#### STORED DATA ####

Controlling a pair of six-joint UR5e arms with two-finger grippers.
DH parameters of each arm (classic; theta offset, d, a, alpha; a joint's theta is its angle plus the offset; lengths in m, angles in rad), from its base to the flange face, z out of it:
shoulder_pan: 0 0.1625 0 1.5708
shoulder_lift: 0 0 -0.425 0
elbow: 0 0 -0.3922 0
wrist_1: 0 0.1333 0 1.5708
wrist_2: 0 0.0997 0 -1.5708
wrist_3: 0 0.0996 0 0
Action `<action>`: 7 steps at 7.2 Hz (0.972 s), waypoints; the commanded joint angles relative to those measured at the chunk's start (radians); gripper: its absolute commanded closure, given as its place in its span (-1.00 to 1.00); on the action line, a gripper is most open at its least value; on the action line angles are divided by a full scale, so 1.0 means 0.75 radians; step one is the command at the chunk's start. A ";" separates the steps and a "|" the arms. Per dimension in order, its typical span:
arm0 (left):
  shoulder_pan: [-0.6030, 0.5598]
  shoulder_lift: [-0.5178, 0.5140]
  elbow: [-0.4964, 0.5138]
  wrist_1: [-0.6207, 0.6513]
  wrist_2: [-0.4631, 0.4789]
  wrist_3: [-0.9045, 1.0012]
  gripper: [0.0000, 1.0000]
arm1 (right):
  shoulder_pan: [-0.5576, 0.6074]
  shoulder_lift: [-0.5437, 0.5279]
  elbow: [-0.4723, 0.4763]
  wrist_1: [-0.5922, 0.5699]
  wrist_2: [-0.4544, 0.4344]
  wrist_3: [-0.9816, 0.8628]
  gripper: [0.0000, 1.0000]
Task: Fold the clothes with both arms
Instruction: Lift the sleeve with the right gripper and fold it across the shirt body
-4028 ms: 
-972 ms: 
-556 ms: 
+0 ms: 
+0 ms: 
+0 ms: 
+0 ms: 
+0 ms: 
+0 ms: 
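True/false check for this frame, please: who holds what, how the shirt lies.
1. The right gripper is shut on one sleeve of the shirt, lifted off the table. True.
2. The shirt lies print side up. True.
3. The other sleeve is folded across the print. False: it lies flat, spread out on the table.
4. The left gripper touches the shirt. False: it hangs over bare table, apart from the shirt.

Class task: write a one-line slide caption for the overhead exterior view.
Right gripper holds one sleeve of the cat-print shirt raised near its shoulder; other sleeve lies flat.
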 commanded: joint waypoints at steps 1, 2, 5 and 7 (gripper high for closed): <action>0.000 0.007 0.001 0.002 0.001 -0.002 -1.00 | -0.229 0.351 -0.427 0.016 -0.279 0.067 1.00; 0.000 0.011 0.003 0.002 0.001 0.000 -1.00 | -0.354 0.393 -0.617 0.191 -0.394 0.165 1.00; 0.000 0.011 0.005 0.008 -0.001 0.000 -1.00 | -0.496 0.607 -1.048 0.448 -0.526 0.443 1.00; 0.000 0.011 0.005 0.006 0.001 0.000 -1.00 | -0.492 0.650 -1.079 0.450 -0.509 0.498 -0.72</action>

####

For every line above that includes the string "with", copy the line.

- **OUTPUT FOR THIS EXERCISE**:
Controlling a pair of six-joint UR5e arms with two-finger grippers.
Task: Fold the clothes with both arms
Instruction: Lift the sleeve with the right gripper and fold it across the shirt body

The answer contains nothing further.